For the material that follows, list every line containing the word "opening".

── Data shown

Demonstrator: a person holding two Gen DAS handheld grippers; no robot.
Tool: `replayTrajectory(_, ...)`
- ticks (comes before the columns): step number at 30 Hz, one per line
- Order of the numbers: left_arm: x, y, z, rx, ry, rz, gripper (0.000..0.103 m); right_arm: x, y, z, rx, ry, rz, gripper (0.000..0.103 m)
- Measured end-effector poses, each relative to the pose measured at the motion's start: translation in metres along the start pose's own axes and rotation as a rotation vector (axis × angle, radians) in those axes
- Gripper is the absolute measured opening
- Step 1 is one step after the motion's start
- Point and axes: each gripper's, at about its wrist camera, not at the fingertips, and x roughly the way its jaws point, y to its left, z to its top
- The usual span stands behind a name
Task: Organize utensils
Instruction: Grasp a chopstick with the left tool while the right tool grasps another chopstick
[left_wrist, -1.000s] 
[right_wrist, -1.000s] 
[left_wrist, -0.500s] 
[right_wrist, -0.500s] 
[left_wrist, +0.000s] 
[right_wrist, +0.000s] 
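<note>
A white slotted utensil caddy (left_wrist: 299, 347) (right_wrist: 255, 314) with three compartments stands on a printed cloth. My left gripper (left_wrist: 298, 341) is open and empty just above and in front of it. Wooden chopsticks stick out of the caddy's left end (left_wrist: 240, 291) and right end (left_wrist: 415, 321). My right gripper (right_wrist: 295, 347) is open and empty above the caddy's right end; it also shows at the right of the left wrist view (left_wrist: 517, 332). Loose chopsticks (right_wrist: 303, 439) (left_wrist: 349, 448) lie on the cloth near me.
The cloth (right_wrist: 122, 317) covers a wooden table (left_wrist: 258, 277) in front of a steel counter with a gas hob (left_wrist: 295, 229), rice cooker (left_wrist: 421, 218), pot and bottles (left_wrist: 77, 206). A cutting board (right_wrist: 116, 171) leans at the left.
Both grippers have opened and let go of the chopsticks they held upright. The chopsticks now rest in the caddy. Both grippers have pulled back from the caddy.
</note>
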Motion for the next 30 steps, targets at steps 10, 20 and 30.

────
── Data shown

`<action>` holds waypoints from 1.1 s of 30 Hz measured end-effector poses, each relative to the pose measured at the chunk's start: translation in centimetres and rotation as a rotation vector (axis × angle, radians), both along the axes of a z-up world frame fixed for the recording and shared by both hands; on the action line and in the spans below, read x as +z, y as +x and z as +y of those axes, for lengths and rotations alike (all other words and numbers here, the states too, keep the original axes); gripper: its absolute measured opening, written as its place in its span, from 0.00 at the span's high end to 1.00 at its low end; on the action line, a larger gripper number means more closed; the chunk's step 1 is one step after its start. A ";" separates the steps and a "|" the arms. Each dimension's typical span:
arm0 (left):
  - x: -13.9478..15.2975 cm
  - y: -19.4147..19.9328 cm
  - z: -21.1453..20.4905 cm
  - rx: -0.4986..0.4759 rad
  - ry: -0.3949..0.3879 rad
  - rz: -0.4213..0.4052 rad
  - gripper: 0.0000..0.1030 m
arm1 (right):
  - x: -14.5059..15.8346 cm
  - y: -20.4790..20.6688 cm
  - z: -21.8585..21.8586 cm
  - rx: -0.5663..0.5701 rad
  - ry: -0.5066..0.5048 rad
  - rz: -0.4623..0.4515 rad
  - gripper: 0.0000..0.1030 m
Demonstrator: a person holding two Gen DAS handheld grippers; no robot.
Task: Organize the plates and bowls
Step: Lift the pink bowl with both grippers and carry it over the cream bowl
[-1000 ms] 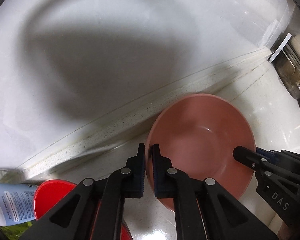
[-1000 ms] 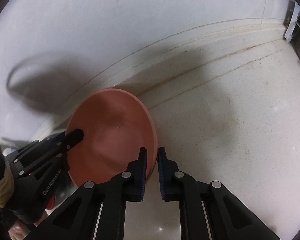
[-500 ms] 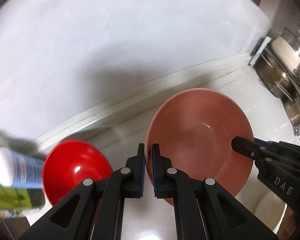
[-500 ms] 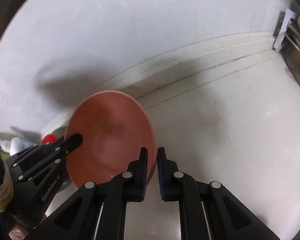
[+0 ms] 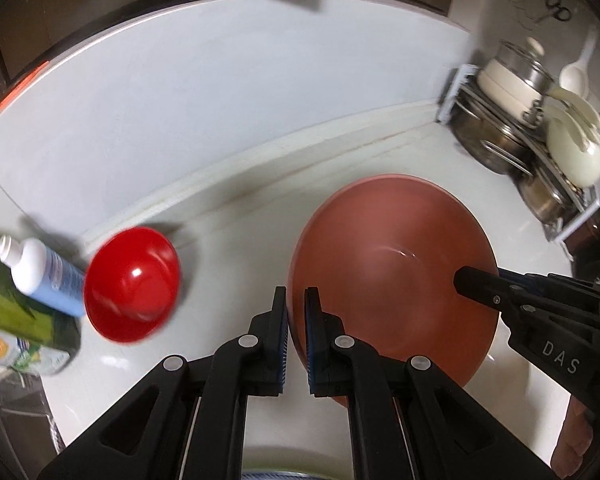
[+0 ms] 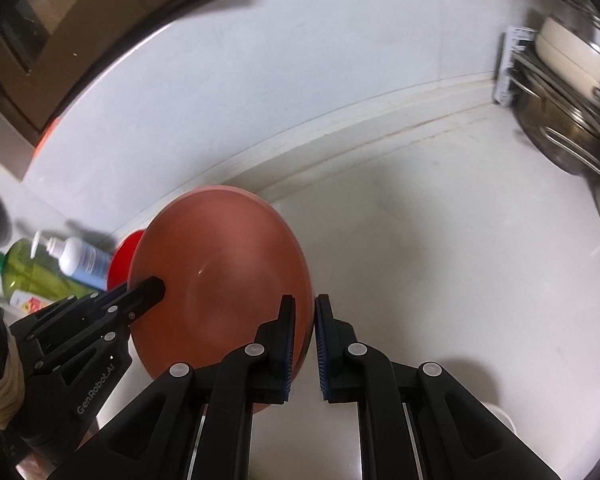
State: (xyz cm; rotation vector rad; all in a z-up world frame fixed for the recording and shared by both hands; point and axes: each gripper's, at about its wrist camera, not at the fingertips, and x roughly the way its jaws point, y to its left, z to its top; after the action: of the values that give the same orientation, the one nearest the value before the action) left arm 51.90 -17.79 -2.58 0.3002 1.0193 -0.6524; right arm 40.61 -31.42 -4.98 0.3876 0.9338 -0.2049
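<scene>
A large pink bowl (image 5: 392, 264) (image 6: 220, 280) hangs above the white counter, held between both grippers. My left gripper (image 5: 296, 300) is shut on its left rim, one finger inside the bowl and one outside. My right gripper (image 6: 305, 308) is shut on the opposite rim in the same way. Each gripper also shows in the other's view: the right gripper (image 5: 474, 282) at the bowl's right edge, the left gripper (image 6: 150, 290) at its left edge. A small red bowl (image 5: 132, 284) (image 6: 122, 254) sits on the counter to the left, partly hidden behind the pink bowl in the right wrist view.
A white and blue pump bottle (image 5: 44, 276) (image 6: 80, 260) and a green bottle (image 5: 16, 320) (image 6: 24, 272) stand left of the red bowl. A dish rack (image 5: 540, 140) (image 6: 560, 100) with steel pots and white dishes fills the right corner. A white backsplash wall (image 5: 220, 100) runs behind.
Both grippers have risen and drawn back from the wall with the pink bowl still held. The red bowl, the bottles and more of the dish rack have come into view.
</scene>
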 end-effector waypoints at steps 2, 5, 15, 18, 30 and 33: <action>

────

Written answer:
- Gripper is the absolute measured opening
`<action>` holds waypoints from 1.1 s of 30 Hz measured end-effector poses, each relative to the pose measured at the chunk's start: translation in centimetres and rotation as a rotation vector (axis × angle, radians), both along the axes of a z-up world frame fixed for the recording and shared by both hands; on the action line and in the spans below, read x as +z, y as +x and z as +y of those axes, for lengths and rotations alike (all other words and numbers here, the states too, keep the original axes); gripper: its absolute measured opening, written as its place in its span, from 0.00 at the span's high end to 1.00 at its low end; on the action line, a larger gripper number means more closed; the chunk's step 1 is one step after its start. A ";" separates the steps and a "|" the arms. Each dimension's typical span:

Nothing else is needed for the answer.